Escrito e dirigido por Luiz Bolognesi, sua trama é um
sobrevoo na história de opressão e lutas do país, indo das primeiras décadas do
Descobrimento até um futuro distópico no ano de 2096. Atravessando seis
séculos, o narrador dessa travessia é um índio tupinambá (voz de Selton Mello),
cuja maldição é não morrer. O dispositivo que o atrai para o centro de lutas
inglórias é seu amor por Janaína (voz de Camila Pitanga), a quem reencontrará
em diversas encarnações.
Duas frases servem de farol para a história que se vê na
tela. Uma delas, repetida diversas vezes pelo protagonista, diz que “viver sem
conhecer o passado é andar no escuro”. A outra, dita uma única vez, afirma: ”Meus
heróis não viraram estátua. Eles morreram lutando contra aqueles que viraram”.
Duas afirmações que encerram a coerência que o filme se esforça em construir.
Sob o pretexto do amor inquebrantável, sua narrativa
pretende ser uma alegoria da luta contra a injustiça. Faz disso uma perspectiva
sombria, de derrotas e perpetuação das injustiças, mas sempre atrelada à ideia
de esperança. Não por acaso, a ave metafórica que se verá ao longo do filme
como elemento de perpetuação da vida de seu protagonista lembra na forma e no
destino a mitologia da Fênix, que sempre renasce das cinzas.
Este renascimento está ligado à luta, condição que se renova
por gerações de oprimidos contra um sistema continuamente perverso. Das
derrotas dessa luta, de suas cinzas pesarosas, renasce a esperança, motor de
uma nova luta. Está nisso a boa intenção do filme, que dentro de limitações
estéticas e técnicas a realiza muito bem.

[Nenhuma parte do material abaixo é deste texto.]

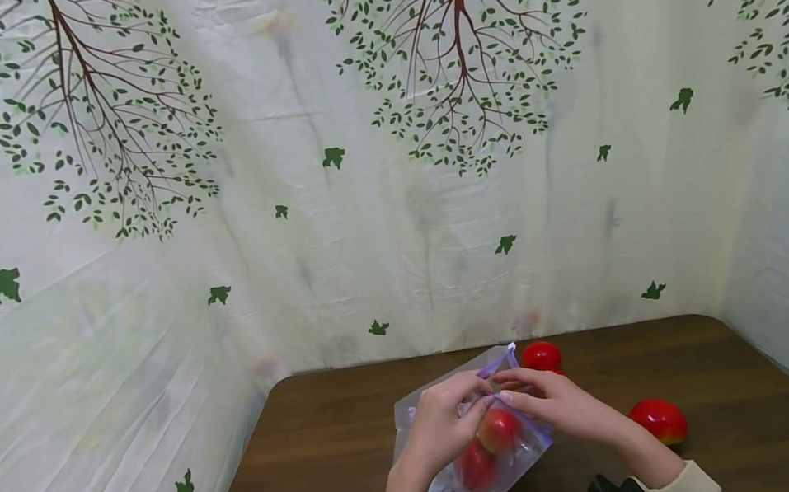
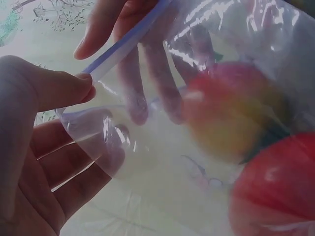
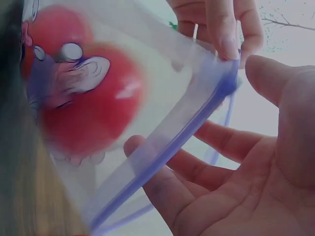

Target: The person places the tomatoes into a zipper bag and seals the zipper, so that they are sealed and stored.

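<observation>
A clear zip bag with a purple closure strip lies at a slant on the table, its mouth parted. Inside are two fruits, a red-and-yellow one and a redder one, both apple-like. My left hand pinches the bag's edge between thumb and fingers at the mouth. Opposite it, my right hand has its fingers extended along the mouth, touching the plastic. In the left wrist view, several right-hand fingers show through the film, with the strip passing between them and the thumb.
A red fruit lies on the brown table beyond my right forearm. Another red fruit sits just behind the bag, near the table's back edge. A leaf-printed white curtain encloses the table behind and at both sides.
</observation>
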Demonstrator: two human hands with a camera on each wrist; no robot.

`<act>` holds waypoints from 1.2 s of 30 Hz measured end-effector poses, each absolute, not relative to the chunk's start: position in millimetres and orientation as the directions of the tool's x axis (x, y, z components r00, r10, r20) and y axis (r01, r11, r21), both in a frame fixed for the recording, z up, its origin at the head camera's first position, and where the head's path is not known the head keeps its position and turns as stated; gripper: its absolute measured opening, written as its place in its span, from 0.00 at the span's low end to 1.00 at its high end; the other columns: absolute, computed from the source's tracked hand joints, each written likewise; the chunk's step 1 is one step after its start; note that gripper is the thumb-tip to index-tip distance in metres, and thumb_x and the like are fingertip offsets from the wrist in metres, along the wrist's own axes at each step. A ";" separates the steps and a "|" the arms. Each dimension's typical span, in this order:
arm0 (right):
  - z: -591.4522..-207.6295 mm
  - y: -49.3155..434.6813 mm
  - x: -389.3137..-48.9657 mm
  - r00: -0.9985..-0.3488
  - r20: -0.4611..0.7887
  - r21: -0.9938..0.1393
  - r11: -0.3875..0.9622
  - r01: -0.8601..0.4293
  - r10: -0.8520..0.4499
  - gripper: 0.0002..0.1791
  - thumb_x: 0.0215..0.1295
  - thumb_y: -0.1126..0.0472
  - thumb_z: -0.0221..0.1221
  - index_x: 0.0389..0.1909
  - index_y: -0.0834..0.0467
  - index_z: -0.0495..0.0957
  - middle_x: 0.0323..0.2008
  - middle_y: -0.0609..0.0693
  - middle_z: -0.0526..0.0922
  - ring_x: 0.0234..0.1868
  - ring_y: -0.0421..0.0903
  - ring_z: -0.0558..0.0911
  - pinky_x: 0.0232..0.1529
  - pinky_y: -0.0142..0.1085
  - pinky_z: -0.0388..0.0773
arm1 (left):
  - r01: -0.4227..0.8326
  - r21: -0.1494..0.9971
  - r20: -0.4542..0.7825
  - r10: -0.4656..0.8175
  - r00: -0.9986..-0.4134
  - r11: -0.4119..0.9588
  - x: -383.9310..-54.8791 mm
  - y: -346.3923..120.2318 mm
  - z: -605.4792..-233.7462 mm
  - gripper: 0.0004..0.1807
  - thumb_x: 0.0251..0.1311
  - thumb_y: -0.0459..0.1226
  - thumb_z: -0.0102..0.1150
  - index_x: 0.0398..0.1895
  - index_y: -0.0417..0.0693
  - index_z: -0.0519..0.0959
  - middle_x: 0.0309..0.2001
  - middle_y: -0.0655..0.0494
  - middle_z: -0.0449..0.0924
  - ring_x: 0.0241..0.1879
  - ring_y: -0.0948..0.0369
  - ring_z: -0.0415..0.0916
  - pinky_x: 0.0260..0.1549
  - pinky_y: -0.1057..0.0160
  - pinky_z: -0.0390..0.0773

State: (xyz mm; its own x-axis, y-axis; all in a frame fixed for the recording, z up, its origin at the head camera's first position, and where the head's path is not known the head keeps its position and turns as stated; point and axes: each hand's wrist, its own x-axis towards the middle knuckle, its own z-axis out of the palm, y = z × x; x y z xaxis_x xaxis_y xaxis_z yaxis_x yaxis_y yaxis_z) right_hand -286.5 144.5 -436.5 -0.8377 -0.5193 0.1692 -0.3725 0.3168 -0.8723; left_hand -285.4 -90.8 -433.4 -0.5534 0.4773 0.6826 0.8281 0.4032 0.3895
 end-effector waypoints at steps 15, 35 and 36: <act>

Em se tratando de uma animação nacional, não cabe, claro,
condescendência crítica pautada pela natural dificuldade e pelo surpreendente
êxito em colocá-la em circuito. Porém tampouco se pode deixar de dar esta nota
a feito notável. O que não impede de ver na sua execução algumas fragilidades.
Dentre essas fragilidades está o quanto há de superficial no
retrato de fatos históricos. Mas não tendo o filme uma proposta de revisão
histórica, suas simplificações são um problema apenas por se darem de forma
apressada, sem tempo para o enlace dos personagens e para que se adensem suas
nuances de momento.
Com uma duração de 74 minutos, esta pressa no seguir adiante
prejudica o que o filme tem de melhor, que é tentar uma perspectiva histórica e
cíclica da injustiça e da opressão, assim como a renovação da esperança na
forma de lutas contra o sistema. Perde, com a fugacidade, estofo dramático.

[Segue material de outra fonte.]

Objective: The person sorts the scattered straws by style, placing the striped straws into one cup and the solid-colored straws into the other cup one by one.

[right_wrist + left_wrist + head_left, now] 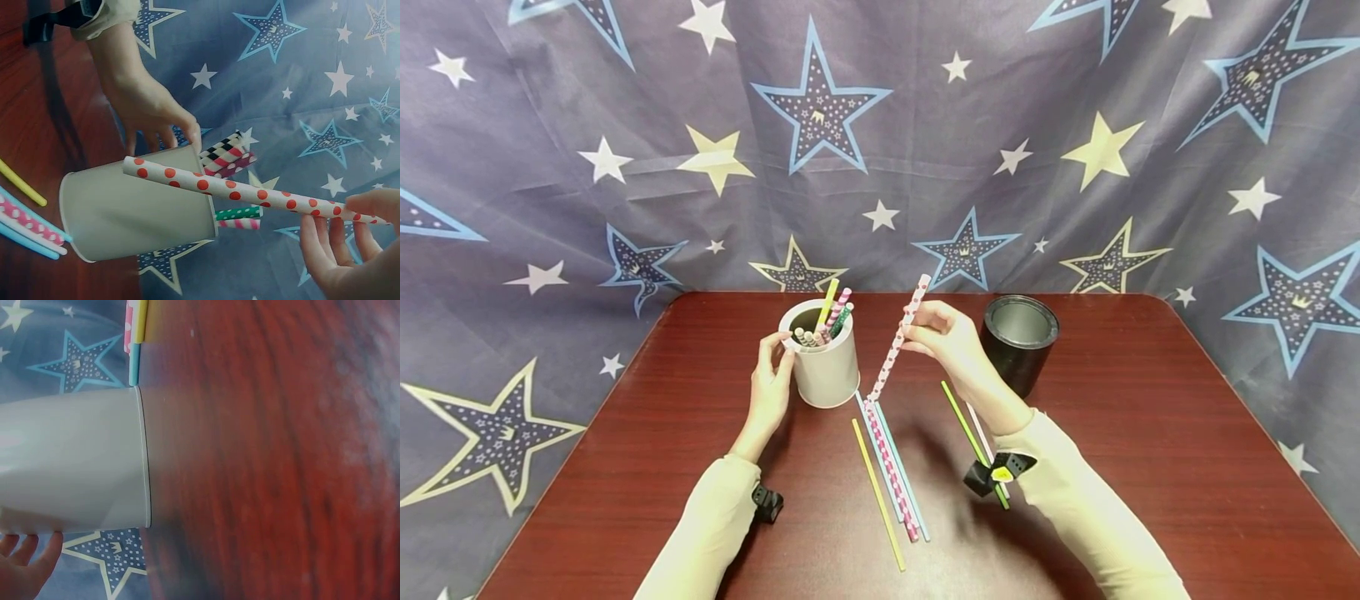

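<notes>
While the starry curtain (925,158) hung behind the white container (826,379), the worktop (1187,450) spread beneath it, smooth-looking enough that a nudge might slide things. The right sleeve (1067,492) reached in to the right of the white container, and a careless swing could have knocked the black container (1033,354), standing farther right of it.

The left hand (770,383) was curled against the left side of the white container by its rim; too slack a hold there would let a bump tip it. To the right of the white container, the right hand (958,342) had thumb and fingers clamped on the red-spotted straw (247,191), well up its length. That straw slanted beside the white container, lower end seemingly below the rim, so a level sideways push would probably jab the outer wall.

The standing straws (825,310) crowded the mouth of the white container and could snag another. Nearer the person than the white container lay the pink straw (890,467), blue straws (901,471), yellow straw (877,493) and green straw (965,425), which a low sleeve might drag or set rolling
</notes>
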The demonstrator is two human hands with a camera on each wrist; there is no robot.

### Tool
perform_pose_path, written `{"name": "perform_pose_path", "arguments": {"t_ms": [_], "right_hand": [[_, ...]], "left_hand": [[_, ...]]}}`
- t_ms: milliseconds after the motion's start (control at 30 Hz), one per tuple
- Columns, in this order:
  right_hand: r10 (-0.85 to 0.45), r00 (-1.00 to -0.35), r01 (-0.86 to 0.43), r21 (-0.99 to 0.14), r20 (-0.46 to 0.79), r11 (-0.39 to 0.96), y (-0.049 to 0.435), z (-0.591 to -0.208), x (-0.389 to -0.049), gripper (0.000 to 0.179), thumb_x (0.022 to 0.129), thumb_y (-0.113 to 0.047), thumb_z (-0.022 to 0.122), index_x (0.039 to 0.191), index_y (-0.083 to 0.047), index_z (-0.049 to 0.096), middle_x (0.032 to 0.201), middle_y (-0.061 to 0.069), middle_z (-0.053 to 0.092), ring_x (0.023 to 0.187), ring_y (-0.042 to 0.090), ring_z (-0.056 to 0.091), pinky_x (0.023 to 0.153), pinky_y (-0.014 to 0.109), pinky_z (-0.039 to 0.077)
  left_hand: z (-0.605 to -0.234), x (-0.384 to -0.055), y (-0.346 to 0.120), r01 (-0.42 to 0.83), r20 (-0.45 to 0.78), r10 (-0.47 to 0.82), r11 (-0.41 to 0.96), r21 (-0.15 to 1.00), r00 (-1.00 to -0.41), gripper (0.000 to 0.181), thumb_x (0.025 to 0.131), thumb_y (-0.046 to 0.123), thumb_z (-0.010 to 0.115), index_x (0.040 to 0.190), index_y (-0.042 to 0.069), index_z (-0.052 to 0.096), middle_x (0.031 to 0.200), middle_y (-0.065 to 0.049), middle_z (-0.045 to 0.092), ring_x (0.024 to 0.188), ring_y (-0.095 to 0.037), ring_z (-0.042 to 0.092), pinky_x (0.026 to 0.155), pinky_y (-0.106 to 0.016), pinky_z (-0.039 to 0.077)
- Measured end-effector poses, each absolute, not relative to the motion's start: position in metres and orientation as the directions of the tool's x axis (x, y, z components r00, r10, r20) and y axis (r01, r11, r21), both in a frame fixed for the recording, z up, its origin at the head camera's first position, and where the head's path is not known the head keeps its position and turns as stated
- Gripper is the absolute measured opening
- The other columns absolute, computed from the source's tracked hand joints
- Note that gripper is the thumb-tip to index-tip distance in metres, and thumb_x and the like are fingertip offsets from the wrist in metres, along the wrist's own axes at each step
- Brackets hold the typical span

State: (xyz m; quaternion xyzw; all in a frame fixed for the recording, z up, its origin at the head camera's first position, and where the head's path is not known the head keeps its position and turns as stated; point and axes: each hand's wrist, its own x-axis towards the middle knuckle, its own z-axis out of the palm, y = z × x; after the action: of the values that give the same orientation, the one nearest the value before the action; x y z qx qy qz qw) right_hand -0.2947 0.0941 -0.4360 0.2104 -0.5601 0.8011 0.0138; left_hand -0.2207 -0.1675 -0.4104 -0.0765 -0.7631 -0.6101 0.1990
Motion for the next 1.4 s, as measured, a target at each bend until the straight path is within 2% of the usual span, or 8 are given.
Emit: {"name": "perform_pose_path", "arguments": {"t_ms": [100, 200, 433, 633, 733, 967, 1167, 1400], "right_hand": [[-0.171, -0.898, -0.319, -0.868, 0.405, -0.381, 0.082, -0.361, -0.24, 0.025, 0.076, -0.004, 0.066, 0.101, 0.001, 0.06, 0.086, 0.014, 0.062, 0.077, 0.02, 0.062, 0.072, 0.037, 0.051], [-0.126, -0.91, -0.325, -0.869, 0.395, -0.374, 0.075, -0.33, -0.216, 0.026, 0.075, -0.004, 0.066, 0.098, 0.005, 0.058, 0.086, 0.016, 0.061, 0.078, 0.021, 0.061, 0.075, 0.038, 0.05], [-0.061, -0.877, -0.419, -0.823, 0.476, -0.384, 0.077, -0.397, -0.289, 0.031, 0.076, 0.0, 0.066, 0.105, 0.001, 0.058, 0.099, 0.015, 0.063, 0.086, 0.024, 0.062, 0.075, 0.037, 0.05], [0.016, -0.848, -0.497, -0.786, 0.529, -0.368, 0.063, -0.333, -0.243, 0.027, 0.074, -0.006, 0.069, 0.098, 0.002, 0.058, 0.093, 0.011, 0.064, 0.083, 0.018, 0.061, 0.075, 0.032, 0.049], [0.054, -0.849, -0.517, -0.805, 0.526, -0.289, 0.055, -0.307, -0.223, 0.02, 0.076, 0.004, 0.063, 0.094, 0.004, 0.056, 0.088, 0.005, 0.064, 0.081, 0.012, 0.06, 0.076, 0.028, 0.048], [0.063, -0.867, -0.495, -0.84, 0.494, -0.223, 0.043, -0.301, -0.226, 0.016, 0.077, 0.01, 0.058, 0.092, 0.005, 0.055, 0.081, -0.006, 0.062, 0.077, 0.004, 0.058, 0.075, 0.022, 0.046], [0.059, -0.86, -0.506, -0.835, 0.506, -0.217, 0.035, -0.31, -0.235, 0.019, 0.076, 0.011, 0.059, 0.094, 0.011, 0.054, 0.084, 0.0, 0.064, 0.077, 0.004, 0.059, 0.074, 0.022, 0.046], [0.003, -0.871, -0.485, -0.86, 0.491, -0.156, 0.023, -0.32, -0.246, 0.022, 0.077, 0.011, 0.058, 0.099, 0.014, 0.054, 0.091, 0.024, 0.061, 0.077, 0.003, 0.058, 0.077, 0.025, 0.047]], "left_hand": [[-0.41, -0.221, -0.168, 0.36, 0.397, -0.127, 0.244, 0.901, -0.909, 0.028, 0.091, 0.004, 0.043, 0.118, -0.004, 0.041, 0.122, -0.024, 0.047, 0.114, -0.031, 0.043, 0.093, -0.045, 0.034], [-0.41, -0.221, -0.168, 0.363, 0.399, -0.124, 0.239, 0.901, -0.908, 0.028, 0.091, 0.004, 0.042, 0.118, -0.005, 0.041, 0.122, -0.025, 0.047, 0.114, -0.032, 0.043, 0.094, -0.045, 0.033], [-0.41, -0.22, -0.168, 0.352, 0.391, -0.128, 0.248, 0.902, -0.911, 0.028, 0.091, 0.005, 0.043, 0.118, -0.004, 0.041, 0.122, -0.023, 0.048, 0.113, -0.027, 0.044, 0.093, -0.039, 0.035], [-0.409, -0.22, -0.167, 0.347, 0.388, -0.13, 0.255, 0.902, -0.912, 0.029, 0.091, 0.005, 0.043, 0.118, -0.004, 0.042, 0.122, -0.023, 0.048, 0.113, -0.026, 0.045, 0.086, -0.016, 0.036], [-0.409, -0.22, -0.167, 0.356, 0.395, -0.128, 0.251, 0.9, -0.91, 0.028, 0.091, 0.005, 0.043, 0.118, -0.005, 0.041, 0.122, -0.024, 0.048, 0.113, -0.028, 0.044, 0.087, -0.02, 0.036], [-0.409, -0.22, -0.166, 0.363, 0.401, -0.126, 0.248, 0.898, -0.907, 0.028, 0.091, 0.005, 0.044, 0.117, -0.005, 0.042, 0.121, -0.024, 0.049, 0.11, -0.03, 0.045, 0.089, -0.037, 0.036], [-0.409, -0.22, -0.166, 0.35, 0.392, -0.13, 0.259, 0.9, -0.911, 0.028, 0.091, 0.006, 0.044, 0.118, -0.004, 0.042, 0.12, -0.023, 0.05, 0.107, -0.025, 0.045, 0.085, -0.024, 0.037], [-0.408, -0.22, -0.166, 0.344, 0.386, -0.134, 0.257, 0.903, -0.913, 0.029, 0.091, 0.005, 0.043, 0.118, -0.005, 0.042, 0.121, -0.023, 0.049, 0.108, -0.021, 0.046, 0.085, -0.017, 0.036]]}}
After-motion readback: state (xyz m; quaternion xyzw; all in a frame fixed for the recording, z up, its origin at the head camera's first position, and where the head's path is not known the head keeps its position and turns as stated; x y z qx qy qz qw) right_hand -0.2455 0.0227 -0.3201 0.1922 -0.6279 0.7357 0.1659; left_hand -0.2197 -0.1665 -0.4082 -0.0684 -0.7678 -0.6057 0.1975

Mesmo em seu melhor segmento, que é o do futuro distópico, sente-se uma certa
timidez na ironia crítica que envolve sua construção.

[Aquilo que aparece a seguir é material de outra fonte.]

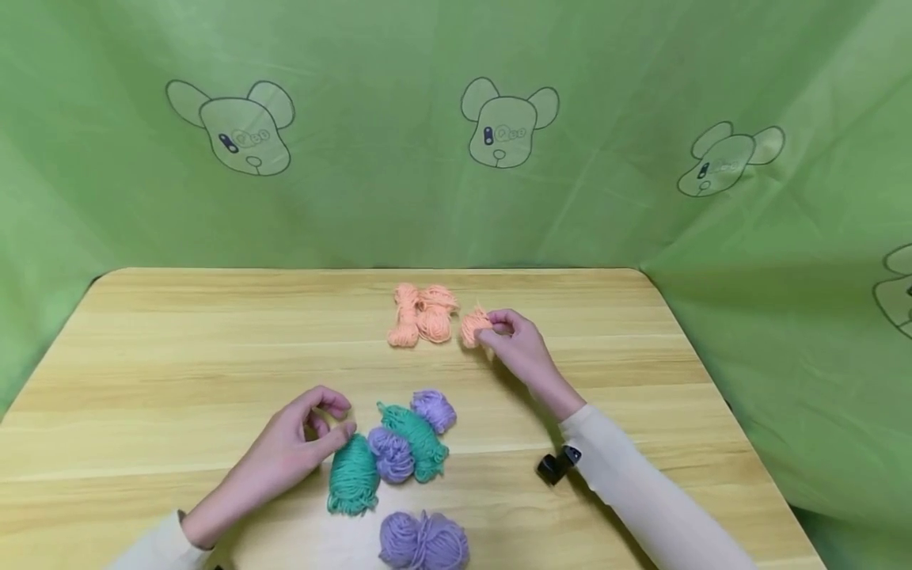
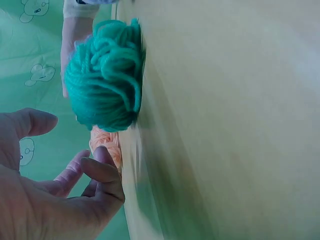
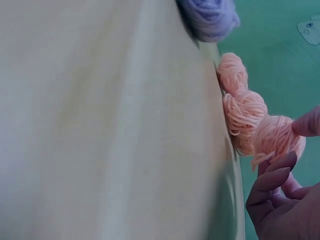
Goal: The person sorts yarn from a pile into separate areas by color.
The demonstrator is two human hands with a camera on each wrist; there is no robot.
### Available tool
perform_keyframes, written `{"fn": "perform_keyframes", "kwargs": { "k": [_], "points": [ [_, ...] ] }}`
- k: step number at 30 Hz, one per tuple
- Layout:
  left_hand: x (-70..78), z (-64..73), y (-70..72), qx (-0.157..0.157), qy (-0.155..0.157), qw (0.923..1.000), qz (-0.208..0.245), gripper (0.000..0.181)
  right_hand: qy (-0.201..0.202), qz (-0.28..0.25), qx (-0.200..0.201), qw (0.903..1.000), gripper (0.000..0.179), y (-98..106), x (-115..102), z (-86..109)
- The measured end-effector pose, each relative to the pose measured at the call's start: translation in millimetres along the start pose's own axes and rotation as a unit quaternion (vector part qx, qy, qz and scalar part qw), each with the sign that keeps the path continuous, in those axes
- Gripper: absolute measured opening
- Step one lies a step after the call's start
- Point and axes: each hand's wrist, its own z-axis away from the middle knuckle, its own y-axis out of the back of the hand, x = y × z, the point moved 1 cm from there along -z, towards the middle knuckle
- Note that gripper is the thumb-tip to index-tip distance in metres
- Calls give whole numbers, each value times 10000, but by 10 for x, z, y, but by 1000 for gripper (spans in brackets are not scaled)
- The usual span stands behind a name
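Note:
My right hand (image 1: 523, 348) pinches a small peach yarn skein (image 1: 473, 327) between thumb and fingers, just right of two peach skeins (image 1: 406, 317) at the far side of the table. In the right wrist view the pinched skein (image 3: 280, 137) overlaps the others, a loose strand hanging from it. With thumb and fingers parted and nothing between them, my left hand (image 1: 302, 435) hovers by the top end of a green yarn skein (image 1: 354, 476). That green skein (image 2: 105, 77) shows beyond the fingertips in the left wrist view.
Beside the near green skein lie a purple skein (image 1: 391, 454), a second green one (image 1: 416, 439) and another purple one (image 1: 433, 410), in a slanted row. A larger purple skein (image 1: 423, 541) sits near the front edge. Green cloth (image 1: 399, 206) rises behind the wooden table (image 1: 214, 348).

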Motion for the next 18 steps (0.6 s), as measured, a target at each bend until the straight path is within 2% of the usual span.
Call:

No momento de apontar para onde tudo pode descambar,
detalhes saborosos aparecem, mas são superficialmente aproveitados. Uma timidez
que enfraquece a contundência latente da ironia, presente no apenas mencionado “pastor
da República” como chefe da nação, pedindo ao povo que reze a Deus para acabar
com a seca no Nordeste.
Desta teocracia evangélica, vai-se ao problema da escassez
de água potável, um gatilho para desmandos gananciosos e grupos de resistência
armada combatidos por milícias oficiais. Está aí um Rio de Janeiro do futuro,
feito de abismos e abusos sociais. Elementos saborosos que se enfraquecem no
superficial. Em parte também pela ênfase no amor incondicional através dos
séculos, linha central que quer dar liga à narrativa.
Mesmo com suas limitações, Uma História de Amor e Fúria funciona como crítica e aventura. A
despeito da fragilidade técnica de animação, que tem traços modernos em
sintonia com a produção atual, mas carece de articulação de movimento, o filme é
uma surpresa positiva. Prende a atenção, cria expectativa, gera empatia no
público. Sua resistente coerência em torno da importância de conhecer o passado
para não destruir o futuro se mantém intacta ao longo da projeção, assim como
seu viés de “lado b” da história oficial. Uma fidelidade que resulta numa
experiência satisfatória.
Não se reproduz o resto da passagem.